Updated Chiefs depth chart: offense

KANSAS CITY, Mo. -- The Kansas City Chiefs can still add a player or two of substance to their roster before the start of training camp in July. The chances are just as good that their roster as it stands now will the one they bring to training camp in July.

Did they get better? Did the Chiefs close the gap with the four-time defending AFC West champion Denver Broncos?

"I do think we’re better," general manager John Dorsey said. "As we go into (training camp) now, I think we have a team we can compete (with). We can compete in the AFC West.

"We’ve created depth and we’ve created competition at roster spots. Everybody is going to feel good in the National Football League, but you know what? I feel pretty good, too. I think these young guys that we brought in here from the draft as well as the unrestricted free agent guys, they’re going to add what we’ve already built off of. That’s what you get excited about."

Let’s take a look at the Chiefs’ depth chart, going two- or three-deep as appropriate, as it stands. We’ll start with the offense here and continue with the defense in a subsequent post.

Quarterback: Alex Smith, Chase Daniel, Aaron Murray. This is how the Chiefs went through last season, so there will be no changes unless Terrelle Pryor can force his way in. It’s tempting to say Smith will be better because of the addition of wide receiver Jeremy Maclin. But it doesn’t always work out that way. Better or wose than 2014? Even.

Running back: Jamaal Charles, Knile Davis, De'Anthony Thomas. The Chiefs kept their hand here as well. Charles went through the 2014 season with one nagging injury after another. They need him healthy, because Davis isn’t as complete of a player and Thomas is too small to be much more than a gimmick. Better or worse than 2014? Even.
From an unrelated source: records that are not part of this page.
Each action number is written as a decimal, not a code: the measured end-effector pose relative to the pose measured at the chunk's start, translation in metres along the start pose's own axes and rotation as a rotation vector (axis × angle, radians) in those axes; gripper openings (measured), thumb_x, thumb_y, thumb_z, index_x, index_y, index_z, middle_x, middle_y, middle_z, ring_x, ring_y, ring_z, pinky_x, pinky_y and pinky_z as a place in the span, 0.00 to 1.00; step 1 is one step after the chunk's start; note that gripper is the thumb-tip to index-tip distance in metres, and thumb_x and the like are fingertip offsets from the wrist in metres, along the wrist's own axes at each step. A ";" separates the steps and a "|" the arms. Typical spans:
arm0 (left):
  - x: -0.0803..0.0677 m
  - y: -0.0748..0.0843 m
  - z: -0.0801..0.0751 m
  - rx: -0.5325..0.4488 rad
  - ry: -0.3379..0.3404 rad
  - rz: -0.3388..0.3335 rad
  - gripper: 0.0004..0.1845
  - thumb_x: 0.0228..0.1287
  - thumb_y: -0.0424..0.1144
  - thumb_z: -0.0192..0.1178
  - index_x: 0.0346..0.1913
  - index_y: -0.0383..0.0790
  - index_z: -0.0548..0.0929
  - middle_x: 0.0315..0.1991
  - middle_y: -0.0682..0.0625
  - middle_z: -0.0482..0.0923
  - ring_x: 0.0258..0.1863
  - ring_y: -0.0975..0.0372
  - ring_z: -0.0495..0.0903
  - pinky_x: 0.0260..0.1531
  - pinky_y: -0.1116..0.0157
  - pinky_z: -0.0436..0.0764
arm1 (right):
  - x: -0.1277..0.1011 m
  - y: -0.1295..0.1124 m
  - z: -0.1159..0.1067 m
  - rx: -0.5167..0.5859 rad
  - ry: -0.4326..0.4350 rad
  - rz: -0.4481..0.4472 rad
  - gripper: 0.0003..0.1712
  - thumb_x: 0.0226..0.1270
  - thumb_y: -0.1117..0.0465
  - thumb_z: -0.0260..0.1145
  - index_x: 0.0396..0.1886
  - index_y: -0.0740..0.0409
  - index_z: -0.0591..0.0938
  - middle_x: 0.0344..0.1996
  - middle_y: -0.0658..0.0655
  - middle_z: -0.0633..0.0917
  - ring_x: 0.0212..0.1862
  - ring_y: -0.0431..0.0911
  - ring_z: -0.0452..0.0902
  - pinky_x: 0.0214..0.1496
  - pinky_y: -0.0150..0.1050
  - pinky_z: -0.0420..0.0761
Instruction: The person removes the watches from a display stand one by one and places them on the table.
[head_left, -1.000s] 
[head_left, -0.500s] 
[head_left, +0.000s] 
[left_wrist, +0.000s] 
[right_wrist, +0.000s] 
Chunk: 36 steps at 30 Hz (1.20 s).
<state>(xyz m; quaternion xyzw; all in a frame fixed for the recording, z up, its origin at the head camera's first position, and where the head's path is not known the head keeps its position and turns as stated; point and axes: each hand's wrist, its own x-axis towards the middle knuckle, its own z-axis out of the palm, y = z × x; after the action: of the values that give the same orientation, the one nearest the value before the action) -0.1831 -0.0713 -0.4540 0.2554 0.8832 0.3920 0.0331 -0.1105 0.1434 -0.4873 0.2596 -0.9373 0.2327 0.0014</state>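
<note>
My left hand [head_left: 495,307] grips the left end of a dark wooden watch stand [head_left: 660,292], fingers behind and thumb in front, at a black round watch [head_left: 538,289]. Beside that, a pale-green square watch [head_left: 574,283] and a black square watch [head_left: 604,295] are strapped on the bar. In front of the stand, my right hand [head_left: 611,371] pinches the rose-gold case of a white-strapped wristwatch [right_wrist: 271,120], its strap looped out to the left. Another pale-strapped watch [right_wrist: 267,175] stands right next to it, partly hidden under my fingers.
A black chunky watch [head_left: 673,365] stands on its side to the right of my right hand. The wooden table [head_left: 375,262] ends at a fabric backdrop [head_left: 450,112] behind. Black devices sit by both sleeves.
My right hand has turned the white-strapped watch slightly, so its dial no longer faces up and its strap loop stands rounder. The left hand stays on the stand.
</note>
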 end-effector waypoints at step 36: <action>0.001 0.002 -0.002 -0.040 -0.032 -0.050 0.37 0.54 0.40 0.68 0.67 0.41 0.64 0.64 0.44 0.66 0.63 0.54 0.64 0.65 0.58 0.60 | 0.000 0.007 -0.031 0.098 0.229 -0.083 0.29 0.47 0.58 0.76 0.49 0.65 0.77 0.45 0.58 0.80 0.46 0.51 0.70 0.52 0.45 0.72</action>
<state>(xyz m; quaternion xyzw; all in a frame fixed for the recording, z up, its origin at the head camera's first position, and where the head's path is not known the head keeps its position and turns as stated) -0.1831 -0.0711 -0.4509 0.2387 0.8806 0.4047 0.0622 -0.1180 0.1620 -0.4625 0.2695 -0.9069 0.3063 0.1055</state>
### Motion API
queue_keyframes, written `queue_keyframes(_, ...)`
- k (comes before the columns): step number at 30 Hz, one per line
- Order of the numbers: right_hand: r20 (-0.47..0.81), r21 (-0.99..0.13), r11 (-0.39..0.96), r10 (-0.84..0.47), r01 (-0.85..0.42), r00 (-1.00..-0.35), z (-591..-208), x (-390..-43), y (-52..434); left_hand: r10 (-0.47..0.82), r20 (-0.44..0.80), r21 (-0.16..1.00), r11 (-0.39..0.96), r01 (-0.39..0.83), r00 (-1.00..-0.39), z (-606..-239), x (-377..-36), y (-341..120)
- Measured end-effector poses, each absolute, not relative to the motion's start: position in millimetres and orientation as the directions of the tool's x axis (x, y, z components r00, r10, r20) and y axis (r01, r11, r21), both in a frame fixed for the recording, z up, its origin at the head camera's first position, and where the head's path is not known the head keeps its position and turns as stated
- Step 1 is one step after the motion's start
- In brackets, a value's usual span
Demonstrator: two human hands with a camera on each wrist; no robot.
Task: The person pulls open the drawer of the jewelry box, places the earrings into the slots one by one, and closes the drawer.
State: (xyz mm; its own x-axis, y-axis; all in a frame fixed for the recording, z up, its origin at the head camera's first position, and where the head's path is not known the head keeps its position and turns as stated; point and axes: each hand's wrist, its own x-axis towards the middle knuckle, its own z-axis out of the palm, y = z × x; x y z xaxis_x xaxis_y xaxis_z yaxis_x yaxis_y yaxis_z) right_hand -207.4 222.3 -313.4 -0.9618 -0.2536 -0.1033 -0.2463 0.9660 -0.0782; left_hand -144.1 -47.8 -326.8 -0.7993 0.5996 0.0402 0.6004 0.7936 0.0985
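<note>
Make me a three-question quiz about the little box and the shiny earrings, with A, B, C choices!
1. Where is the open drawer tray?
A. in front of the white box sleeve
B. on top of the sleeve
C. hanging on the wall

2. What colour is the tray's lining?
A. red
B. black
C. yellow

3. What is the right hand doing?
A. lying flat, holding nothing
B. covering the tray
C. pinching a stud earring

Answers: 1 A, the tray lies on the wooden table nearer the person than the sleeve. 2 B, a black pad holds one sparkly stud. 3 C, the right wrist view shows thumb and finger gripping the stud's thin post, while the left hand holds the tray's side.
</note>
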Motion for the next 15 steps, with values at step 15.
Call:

Wide receiver 1: Maclin, Da'Rick Rogers. Maclin is a huge improvement at this point of their respective careers than Dwayne Bowe, their former No. 1 receiver. He had better be, because Maclin was the only major add to these positions. Better or worse than 2014? Better.

Wide receiver 2: Albert Wilson, Chris Conley. The Chiefs think a lot of Wilson, who came on toward the end of last season, when he was an undrafted rookie. He’s fast and is a better option than either of the two players he replaced last season -- Donnie Avery and A.J. Jenkins. Better or worse than 2014? Better.

Slot receiver: Jason Avant, De'Anthony Thomas, Junior Hemingway. Avant was a nice find for the Chiefs late last season, but he recently turned 32. The Chiefs need to figure out a way to make the speedy Thomas more effective. Better or worse than 2014? Even.

Tight end: Travis Kelce, Demetrius Harris, James O'Shaughnessy. Now that he’s a starter and a full-time player, Kelce should be able to give the Chiefs even more than he did last season. The Chiefs might still miss the steady play of Anthony Fasano. Better or worse than 2014? Even.

Left tackle: Eric Fisher, Donald Stephenson. The Chiefs need Fisher to play more like the No. 1 overall pick that he was in 2013. Maybe an offseason free from injury concerns and rehab is helping. Better or worse than 2014? Even.

Left guard: Ben Grubbs, Laurent Duvernay-Tardif. Grubbs, acquired in a trade with New Orleans, is a former Pro Bowler and can make a big difference if he’s healthy. This spot was dismal for the Chiefs last season, mostly with Mike McGlynn. Better or worse than 2014? Better.

Center: Mitch Morse, Eric Kush. Whether it’s the rookie Morse or Kush winning the job, the Chiefs can’t expect to be as good here as they were last season with Rodney Hudson. Better or worse than 2014? Worse.

Right guard: Paul Fanaika, Zach Fulton. The Chiefs weren’t very good last season at this spot, where Fulton started as a rookie. But Fanaika might not be much of an improvement. Better or worse than 2014? Even.

Right tackle: Stephenson, Jeff Allen. This competition should be interesting, but that doesn’t mean either will play better than last year’s starter, Ryan Harris. Better or worse than 2014? Even.